– Mercredi 17 avril 2024
200 millions d’euros en moins dans le budget du ministère de la Culture, pour contribuer à redresser la barre des finances de l’État.
Un dérapage budgétaire évident, et 200 millions d’euros à trouver en cours d’année, parce que Bruno Le Maire s’est réveillé un matin avec la gueule de bois. Lui qui clame partout depuis 2017 que la maîtrise des dépenses publiques est son marqueur politique. On voit ça.
Réponse de la ministre Rachida Dati : « pas un euro ne manquera sur les territoires ». Entendez : la province. A revers de ceux, nombreux, qui pensaient qu’elle allait favoriser les établissements parisiens - campagne de 2026 oblige - elle annonce des coupes drastiques à l’Opéra de Paris, la Comédie Française ou encore au Louvre.
Le Parti socialiste regrette en premier lieu l’incapacité du gouvernement à maîtriser sa trajectoire budgétaire, et ce sans pour autant améliorer la juste redistribution, et donc la réduction des inégalités sociales. Un tour de force, si l’on peut dire.
Car les baisses annoncées pour le ministère de la Culture sont l’arbre qui cache la forêt, aussi vrai que l’État n’est pas le premier financeur d’une politique de la Culture dont la compétence est partagée avec les collectivités territoriales. Mais elles aussi sont dans le viseur de Bercy, et auront bien du mal à maintenir leur soutien dans ces conditions.

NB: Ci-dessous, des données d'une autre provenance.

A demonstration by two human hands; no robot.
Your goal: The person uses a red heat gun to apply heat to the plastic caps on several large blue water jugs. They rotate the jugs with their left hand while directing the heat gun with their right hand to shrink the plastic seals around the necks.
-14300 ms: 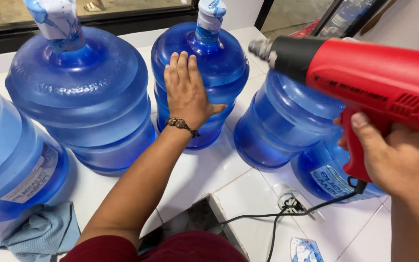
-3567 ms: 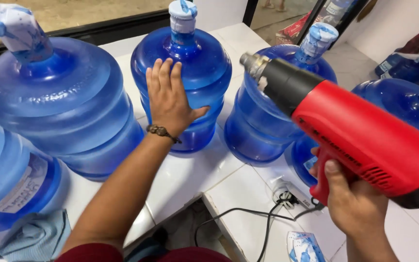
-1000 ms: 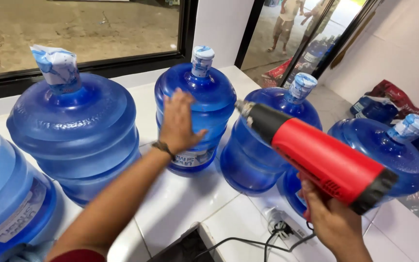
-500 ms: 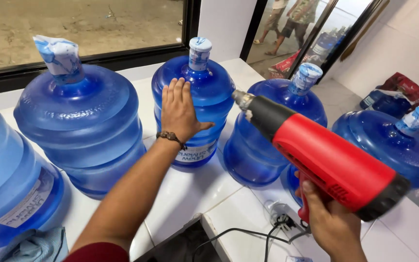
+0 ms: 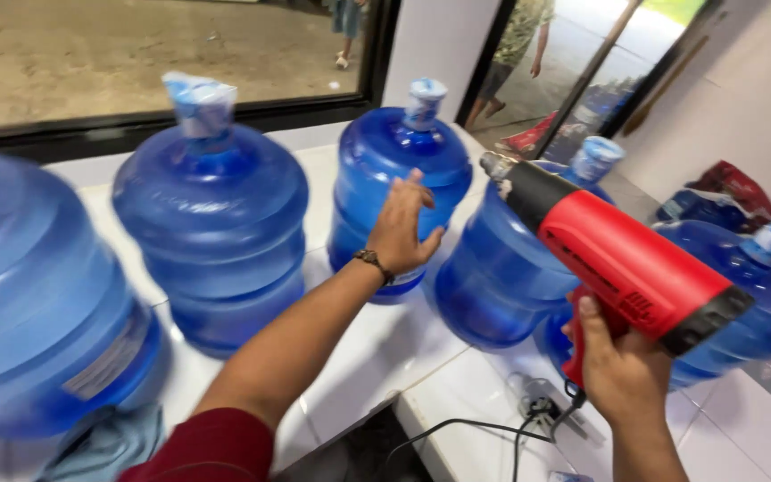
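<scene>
- Right hand (image 5: 622, 375) is wrapped tight round the grip of one red heat gun (image 5: 622, 263), low at the right of the view.
- Left hand (image 5: 401, 228) lies open and flat, fingers spread, against the side of the middle water bottle (image 5: 399, 152).
- The gun's long axis runs from lower right to upper left; its black nozzle points up-left, toward that bottle's neck.
- One black cord (image 5: 457, 433) trails over the white tiled counter (image 5: 359, 366).
- One grey cloth (image 5: 100, 446) lies at the near left.
- Five big blue bottles stand in view: two left, one middle, two right.
</scene>
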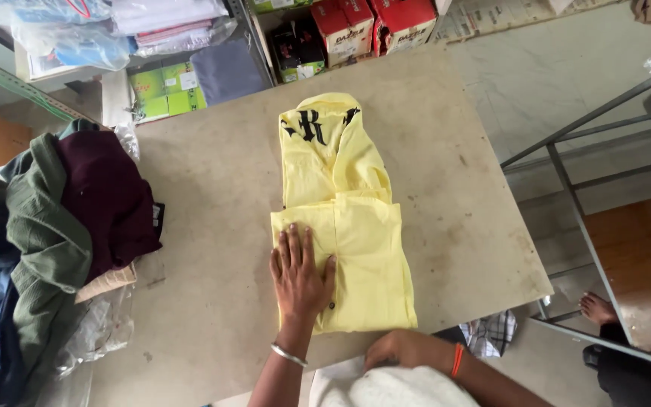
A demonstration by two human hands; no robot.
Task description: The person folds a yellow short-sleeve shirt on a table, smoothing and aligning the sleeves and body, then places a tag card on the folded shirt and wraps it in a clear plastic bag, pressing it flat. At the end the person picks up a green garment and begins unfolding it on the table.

Et l’année suivante, en 2025 ? Quand il ne sera plus possible de compter sur la réserve de précaution pour le ministère de la Culture - que Rachid Dati mobilise cette année - et quand les collectivités, dont beaucoup sont déjà en difficulté, devront encore essorer leurs budgets ?
Quid des écoles d’art, et du soutien à l’enseignement supérieur artistique en général ? La ministre a lâché, en commission Culture à l’Assemblée nationale, qu’il y aurait de la casse… pour rétro-pédaler ensuite. Le ministère de la Culture s’en remettra-t-il à une philosophie politique darwiniste, comme la ministre a pu le laisser entendre lors de son audition à l’Assemblée nationale ? Ou à se contenter de « combler » l’offre culturelle en fonction de la présence du secteur privé ? Que va devenir le statut d’intermittent du spectacle, dans les réformes à venir de l’assurance-chômage ?
Le secteur culturel connaît un empilement de crises, au même titre que que ceux de la santé ou de l’éducation. Au rythme où le gouvernement démantèle l’intervention publique, à l’avenir ce ne sont pas 200 millions d’euros qu’il faudra bricoler, à la hâte et pour l’Etat, en matière de politique culturelle. Le bricolage touchera aussi, par ricochet, les budgets des collectivités. Lesquelles constateront vite que bricoler n’est plus jouable. Et de là, ce n’est rien moins que notre fameuse exception culturelle française qui sera menacée de disparition.